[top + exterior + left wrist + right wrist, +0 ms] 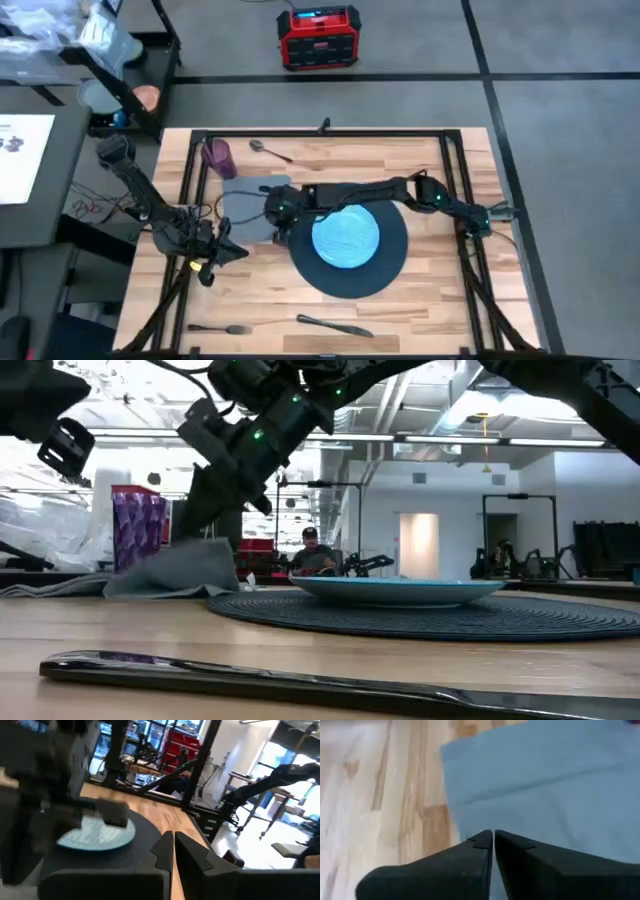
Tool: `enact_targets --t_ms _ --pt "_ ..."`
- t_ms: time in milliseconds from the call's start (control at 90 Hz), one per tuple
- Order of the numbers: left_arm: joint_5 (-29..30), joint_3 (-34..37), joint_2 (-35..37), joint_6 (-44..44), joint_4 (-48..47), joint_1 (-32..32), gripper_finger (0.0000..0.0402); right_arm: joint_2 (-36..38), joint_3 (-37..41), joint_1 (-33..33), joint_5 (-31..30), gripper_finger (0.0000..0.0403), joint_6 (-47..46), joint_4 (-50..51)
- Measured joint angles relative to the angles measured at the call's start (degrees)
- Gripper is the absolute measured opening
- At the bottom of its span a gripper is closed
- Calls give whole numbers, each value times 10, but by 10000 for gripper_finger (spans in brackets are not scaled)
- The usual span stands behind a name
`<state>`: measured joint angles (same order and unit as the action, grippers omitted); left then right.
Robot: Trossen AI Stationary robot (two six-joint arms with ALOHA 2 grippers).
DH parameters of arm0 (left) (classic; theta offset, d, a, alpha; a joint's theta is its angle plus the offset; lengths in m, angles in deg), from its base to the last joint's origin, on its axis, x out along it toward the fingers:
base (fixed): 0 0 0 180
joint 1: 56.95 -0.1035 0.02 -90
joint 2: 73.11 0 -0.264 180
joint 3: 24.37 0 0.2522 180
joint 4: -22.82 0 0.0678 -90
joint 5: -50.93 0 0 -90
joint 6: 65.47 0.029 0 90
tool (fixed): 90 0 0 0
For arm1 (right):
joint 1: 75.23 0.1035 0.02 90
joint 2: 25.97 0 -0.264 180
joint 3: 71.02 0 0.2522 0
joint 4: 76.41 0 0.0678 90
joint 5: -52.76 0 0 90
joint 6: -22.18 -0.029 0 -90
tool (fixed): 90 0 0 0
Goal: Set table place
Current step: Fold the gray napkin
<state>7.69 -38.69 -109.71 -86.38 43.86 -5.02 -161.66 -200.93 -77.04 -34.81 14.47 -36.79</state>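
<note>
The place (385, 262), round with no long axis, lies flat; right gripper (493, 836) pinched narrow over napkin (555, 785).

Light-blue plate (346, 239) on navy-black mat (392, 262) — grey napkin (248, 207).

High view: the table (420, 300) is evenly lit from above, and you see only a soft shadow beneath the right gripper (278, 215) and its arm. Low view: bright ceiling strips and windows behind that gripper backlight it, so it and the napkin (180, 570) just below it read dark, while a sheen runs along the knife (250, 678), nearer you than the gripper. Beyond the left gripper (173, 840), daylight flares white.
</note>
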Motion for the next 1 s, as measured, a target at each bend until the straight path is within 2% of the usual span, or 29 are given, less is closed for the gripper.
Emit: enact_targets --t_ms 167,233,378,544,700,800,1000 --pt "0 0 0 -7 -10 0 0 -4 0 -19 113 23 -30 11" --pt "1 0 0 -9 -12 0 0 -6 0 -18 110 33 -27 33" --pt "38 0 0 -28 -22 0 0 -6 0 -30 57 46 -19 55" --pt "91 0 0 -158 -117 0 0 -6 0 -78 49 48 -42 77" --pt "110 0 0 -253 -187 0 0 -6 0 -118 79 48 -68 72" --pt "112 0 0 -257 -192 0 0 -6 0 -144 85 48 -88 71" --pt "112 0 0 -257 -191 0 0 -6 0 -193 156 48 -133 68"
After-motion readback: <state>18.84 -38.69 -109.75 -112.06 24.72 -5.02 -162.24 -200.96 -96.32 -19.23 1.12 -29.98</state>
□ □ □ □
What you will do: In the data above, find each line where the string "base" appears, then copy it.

Task response:
DH parameters of arm0 (left) (classic; theta offset, d, a, alpha; a joint's theta is its angle plus the offset; lengths in m, angles in deg), from its base to the last joint's origin, on its axis, x out along it toward the fingers:
base (fixed): 0 0 0 180

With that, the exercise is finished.